• Task to complete
Needed from the data below: every line from the one with "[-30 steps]" up to and including the one with "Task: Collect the", repeated exactly and with nothing else.

Records from a data source
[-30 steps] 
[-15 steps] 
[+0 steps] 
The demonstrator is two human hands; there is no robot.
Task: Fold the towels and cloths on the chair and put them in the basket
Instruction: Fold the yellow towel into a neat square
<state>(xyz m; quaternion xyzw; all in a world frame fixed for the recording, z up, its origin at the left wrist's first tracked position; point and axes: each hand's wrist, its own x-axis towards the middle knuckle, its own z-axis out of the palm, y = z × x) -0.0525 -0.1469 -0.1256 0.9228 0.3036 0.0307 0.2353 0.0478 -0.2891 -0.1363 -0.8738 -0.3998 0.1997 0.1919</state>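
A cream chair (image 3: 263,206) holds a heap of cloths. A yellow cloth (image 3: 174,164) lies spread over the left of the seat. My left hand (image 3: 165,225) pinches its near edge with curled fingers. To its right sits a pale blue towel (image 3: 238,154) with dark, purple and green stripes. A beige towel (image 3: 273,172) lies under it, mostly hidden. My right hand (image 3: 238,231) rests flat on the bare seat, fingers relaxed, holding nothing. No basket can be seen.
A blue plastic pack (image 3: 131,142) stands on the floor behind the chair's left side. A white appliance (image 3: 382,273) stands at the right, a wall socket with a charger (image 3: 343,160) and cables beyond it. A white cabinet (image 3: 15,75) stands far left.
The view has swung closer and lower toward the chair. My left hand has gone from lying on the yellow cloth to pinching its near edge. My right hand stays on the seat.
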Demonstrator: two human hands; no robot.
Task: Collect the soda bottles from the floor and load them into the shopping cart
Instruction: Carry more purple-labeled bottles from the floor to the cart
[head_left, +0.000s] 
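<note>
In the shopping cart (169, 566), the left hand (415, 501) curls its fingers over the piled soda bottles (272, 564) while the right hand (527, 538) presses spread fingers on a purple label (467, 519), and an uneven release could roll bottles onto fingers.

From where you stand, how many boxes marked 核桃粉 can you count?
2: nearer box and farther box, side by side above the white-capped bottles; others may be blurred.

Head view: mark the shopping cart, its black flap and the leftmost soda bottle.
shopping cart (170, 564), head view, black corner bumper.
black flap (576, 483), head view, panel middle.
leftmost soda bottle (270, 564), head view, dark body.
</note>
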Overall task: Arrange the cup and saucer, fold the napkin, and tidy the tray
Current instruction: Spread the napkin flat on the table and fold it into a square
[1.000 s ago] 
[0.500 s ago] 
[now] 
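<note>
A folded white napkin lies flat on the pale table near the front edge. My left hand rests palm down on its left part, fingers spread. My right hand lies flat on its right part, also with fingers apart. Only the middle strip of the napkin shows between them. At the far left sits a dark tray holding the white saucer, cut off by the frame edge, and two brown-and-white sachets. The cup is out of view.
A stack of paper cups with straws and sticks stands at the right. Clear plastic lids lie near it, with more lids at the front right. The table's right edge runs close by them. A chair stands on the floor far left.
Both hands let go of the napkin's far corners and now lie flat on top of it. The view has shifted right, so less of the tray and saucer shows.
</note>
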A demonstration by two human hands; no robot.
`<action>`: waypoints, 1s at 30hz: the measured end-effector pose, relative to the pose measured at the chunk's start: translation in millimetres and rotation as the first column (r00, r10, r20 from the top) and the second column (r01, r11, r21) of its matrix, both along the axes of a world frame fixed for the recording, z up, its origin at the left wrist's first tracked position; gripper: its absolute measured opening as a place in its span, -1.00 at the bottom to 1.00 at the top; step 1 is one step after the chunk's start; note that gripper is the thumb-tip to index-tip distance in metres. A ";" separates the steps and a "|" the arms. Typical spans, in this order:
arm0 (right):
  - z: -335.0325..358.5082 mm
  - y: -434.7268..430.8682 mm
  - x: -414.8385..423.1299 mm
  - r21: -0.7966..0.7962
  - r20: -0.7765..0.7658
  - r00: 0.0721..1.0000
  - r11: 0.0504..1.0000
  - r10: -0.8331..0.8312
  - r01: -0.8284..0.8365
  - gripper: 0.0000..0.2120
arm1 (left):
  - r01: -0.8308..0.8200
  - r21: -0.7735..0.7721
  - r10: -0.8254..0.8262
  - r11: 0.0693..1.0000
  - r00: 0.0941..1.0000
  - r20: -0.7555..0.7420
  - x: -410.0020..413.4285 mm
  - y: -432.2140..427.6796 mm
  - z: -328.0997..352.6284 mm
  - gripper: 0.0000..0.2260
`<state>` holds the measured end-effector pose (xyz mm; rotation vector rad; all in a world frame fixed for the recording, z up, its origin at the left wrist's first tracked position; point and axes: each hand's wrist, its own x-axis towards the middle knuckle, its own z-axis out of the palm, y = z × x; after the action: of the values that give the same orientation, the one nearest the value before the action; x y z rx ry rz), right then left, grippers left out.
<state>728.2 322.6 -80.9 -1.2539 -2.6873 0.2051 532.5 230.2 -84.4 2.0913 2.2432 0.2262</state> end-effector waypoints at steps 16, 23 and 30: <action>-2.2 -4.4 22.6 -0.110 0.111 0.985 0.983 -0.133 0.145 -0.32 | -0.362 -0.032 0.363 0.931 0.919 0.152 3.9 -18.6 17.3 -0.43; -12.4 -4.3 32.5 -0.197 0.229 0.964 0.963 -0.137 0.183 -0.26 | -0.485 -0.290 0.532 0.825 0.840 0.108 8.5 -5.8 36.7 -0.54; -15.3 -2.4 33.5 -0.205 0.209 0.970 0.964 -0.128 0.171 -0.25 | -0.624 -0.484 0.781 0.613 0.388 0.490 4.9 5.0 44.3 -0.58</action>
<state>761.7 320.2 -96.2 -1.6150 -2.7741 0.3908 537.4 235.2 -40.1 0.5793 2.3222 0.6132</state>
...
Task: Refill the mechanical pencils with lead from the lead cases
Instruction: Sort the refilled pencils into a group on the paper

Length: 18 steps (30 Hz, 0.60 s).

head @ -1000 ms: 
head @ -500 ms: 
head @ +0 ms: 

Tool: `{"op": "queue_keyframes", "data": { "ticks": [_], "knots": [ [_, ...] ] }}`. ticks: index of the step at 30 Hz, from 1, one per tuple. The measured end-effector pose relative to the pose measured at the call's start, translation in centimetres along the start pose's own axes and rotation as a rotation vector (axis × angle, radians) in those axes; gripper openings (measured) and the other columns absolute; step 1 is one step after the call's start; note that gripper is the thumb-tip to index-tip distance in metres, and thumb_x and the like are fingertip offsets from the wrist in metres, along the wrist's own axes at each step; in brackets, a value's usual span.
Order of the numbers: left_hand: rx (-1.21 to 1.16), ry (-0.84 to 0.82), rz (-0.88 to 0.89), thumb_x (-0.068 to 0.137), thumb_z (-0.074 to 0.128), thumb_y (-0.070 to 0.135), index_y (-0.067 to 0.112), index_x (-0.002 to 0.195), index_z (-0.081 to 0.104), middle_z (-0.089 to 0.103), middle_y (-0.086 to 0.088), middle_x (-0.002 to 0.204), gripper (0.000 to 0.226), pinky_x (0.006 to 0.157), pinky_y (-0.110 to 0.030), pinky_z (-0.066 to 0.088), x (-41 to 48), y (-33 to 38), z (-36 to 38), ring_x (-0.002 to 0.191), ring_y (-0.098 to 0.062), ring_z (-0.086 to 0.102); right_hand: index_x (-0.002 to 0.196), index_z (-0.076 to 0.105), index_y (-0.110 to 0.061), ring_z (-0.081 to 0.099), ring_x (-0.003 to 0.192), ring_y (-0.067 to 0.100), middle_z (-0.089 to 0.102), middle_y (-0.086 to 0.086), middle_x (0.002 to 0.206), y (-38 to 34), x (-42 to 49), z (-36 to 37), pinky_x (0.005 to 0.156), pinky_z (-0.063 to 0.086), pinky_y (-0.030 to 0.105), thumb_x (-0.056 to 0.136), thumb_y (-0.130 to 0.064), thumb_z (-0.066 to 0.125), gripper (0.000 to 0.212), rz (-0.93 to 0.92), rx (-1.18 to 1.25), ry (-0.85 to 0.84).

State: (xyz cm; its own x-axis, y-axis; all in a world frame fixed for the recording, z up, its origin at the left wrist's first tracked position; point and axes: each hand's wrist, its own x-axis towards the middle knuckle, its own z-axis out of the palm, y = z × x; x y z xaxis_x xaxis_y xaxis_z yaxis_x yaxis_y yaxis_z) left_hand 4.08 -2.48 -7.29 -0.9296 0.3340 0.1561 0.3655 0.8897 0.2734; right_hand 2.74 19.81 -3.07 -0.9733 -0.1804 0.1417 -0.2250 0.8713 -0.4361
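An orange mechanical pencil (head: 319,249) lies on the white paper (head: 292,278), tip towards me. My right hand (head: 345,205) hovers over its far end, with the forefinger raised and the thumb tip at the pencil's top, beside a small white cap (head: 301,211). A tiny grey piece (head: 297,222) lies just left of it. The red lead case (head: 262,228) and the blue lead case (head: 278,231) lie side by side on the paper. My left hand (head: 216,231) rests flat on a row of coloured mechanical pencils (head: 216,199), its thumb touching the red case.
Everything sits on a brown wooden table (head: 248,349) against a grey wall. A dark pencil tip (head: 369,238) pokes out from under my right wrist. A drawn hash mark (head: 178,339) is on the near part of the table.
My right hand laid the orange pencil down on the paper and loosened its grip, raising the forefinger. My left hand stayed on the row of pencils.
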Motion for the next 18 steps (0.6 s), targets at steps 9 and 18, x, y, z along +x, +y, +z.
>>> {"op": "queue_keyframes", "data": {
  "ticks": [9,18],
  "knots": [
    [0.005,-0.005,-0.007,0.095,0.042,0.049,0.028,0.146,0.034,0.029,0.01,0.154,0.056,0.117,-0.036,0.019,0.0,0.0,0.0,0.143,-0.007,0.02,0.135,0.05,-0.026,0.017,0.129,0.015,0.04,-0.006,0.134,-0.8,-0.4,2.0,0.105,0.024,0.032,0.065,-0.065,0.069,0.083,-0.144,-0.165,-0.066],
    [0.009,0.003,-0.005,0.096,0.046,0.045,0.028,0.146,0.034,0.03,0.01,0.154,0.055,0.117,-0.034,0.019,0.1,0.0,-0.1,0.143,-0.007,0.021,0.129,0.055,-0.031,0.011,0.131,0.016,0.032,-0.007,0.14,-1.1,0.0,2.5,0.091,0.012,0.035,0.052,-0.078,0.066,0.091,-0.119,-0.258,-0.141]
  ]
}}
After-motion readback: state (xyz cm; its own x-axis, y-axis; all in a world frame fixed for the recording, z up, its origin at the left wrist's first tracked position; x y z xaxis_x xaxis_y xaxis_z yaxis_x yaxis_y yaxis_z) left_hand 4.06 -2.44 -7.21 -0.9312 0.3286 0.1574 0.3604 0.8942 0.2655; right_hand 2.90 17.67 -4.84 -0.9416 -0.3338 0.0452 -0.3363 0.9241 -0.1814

• Solution for this exercise
[-30 steps] 
[-15 steps] 
[+0 steps] 
The demonstrator is two human hands; there is no robot.
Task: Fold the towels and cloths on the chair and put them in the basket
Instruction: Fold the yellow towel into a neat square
<state>(xyz m; quaternion xyzw; all in a world frame fixed for the recording, z up, its origin at the left wrist's first tracked position; point and axes: each hand's wrist, its own x-axis towards the middle knuckle, its own z-axis out of the palm, y = z × x) -0.0525 -0.1469 -0.1256 0.9228 0.3036 0.0307 0.2353 0.0478 -0.2891 -0.1363 -0.8738 -0.3998 0.1997 0.1919</state>
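A cream chair (image 3: 263,206) holds a heap of cloths. A yellow cloth (image 3: 174,164) lies spread over the left of the seat. My left hand (image 3: 165,225) pinches its near edge with curled fingers. To its right sits a pale blue towel (image 3: 238,154) with dark, purple and green stripes. A beige towel (image 3: 273,172) lies under it, mostly hidden. My right hand (image 3: 238,231) rests flat on the bare seat, fingers relaxed, holding nothing. No basket can be seen.
A blue plastic pack (image 3: 131,142) stands on the floor behind the chair's left side. A white appliance (image 3: 382,273) stands at the right, a wall socket with a charger (image 3: 343,160) and cables beyond it. A white cabinet (image 3: 15,75) stands far left.
The view has swung closer and lower toward the chair. My left hand has gone from lying on the yellow cloth to pinching its near edge. My right hand stays on the seat.
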Demonstrator: two human hands; no robot.
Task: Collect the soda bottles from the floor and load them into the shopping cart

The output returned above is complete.